◆ WHAT THIS TASK INVOLVES:
Word for word, return the lines below from the first through the line that has "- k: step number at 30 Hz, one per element", dropping the pictures.

(DATASET EXCERPTS)

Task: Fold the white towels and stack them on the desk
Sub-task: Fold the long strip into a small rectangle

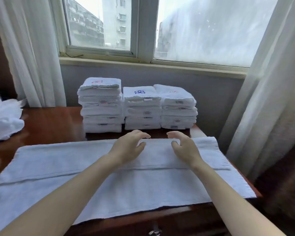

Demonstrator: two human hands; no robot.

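Head view: one white towel [95, 176] lies flat across the near part of the desk [49, 121], long side left to right, with a lengthwise fold line running across its middle; its near edge hangs slightly over the desk front. Left hand [128, 149] and right hand [184, 147] sit side by side, near each other but apart, over the towel's far edge at centre. On both, fingers are loosely curled, thumb spread away from the fingers, no cloth pinched between them. Cannot tell whether the fingertips touch the towel. Behind the hands, three stacks of folded white towels stand in a row at the desk's back: left stack [101, 106] is tallest with red embroidery on top, middle stack [141, 108] has blue embroidery on top, right stack [178, 108] has red. The stacks touch or nearly touch one another. A heap of unfolded towels [3, 116] lies at the desk's left end. Window [143, 31] and curtains [29, 48] are behind.
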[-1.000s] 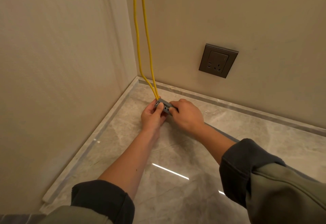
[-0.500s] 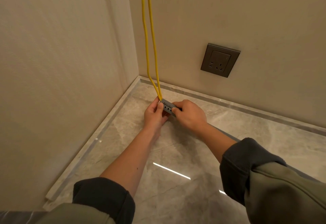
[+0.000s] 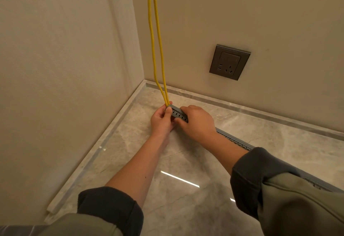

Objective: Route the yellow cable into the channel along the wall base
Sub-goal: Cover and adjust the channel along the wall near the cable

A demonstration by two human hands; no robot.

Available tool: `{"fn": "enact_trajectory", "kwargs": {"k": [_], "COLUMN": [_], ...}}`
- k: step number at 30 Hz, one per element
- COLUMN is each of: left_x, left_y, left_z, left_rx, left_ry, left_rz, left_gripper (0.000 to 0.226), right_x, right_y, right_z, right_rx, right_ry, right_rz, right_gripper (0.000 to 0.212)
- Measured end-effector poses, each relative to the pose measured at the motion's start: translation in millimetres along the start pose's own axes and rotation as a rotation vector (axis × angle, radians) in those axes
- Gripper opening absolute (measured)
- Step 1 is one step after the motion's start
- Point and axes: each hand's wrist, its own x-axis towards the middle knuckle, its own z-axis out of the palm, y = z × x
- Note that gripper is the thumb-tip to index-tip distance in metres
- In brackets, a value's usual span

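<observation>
Two strands of yellow cable (image 3: 156,36) hang from above and run down into the near end of a grey slotted channel (image 3: 179,115) lying on the marble floor, out from the wall base. My left hand (image 3: 161,120) pinches the cable where it meets the channel's end. My right hand (image 3: 197,122) grips the channel just behind that end, covering part of it. More of the channel (image 3: 235,141) shows past my right wrist and runs back under my right sleeve.
Two beige walls meet in a corner at the upper left. A marble skirting (image 3: 242,107) lines the wall base. A grey wall socket (image 3: 229,62) sits on the right wall above the floor. The glossy floor (image 3: 188,170) reflects a light strip.
The slotted side of the channel's end shows more than before, with several slots visible between my hands. Both hands keep the same hold; the view has shifted slightly.
</observation>
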Motion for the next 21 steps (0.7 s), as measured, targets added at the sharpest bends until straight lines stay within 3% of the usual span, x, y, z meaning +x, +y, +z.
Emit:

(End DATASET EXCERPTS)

◆ WRITTEN SOLUTION:
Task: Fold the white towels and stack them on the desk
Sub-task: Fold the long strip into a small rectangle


Demonstrator: two human hands; no robot.

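Head view: one white towel [95, 176] lies flat across the near part of the desk [49, 121], long side left to right, with a lengthwise fold line running across its middle; its near edge hangs slightly over the desk front. Left hand [128, 149] and right hand [184, 147] sit side by side, near each other but apart, over the towel's far edge at centre. On both, fingers are loosely curled, thumb spread away from the fingers, no cloth pinched between them. Cannot tell whether the fingertips touch the towel. Behind the hands, three stacks of folded white towels stand in a row at the desk's back: left stack [101, 106] is tallest with red embroidery on top, middle stack [141, 108] has blue embroidery on top, right stack [178, 108] has red. The stacks touch or nearly touch one another. A heap of unfolded towels [3, 116] lies at the desk's left end. Window [143, 31] and curtains [29, 48] are behind.
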[-1.000s] 
[-0.500s] 
[+0.000s] 

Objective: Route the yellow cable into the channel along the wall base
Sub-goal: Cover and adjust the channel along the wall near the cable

A demonstration by two human hands; no robot.

Available tool: `{"fn": "enact_trajectory", "kwargs": {"k": [_], "COLUMN": [_], ...}}`
- k: step number at 30 Hz, one per element

The answer has been given, and the exercise is done.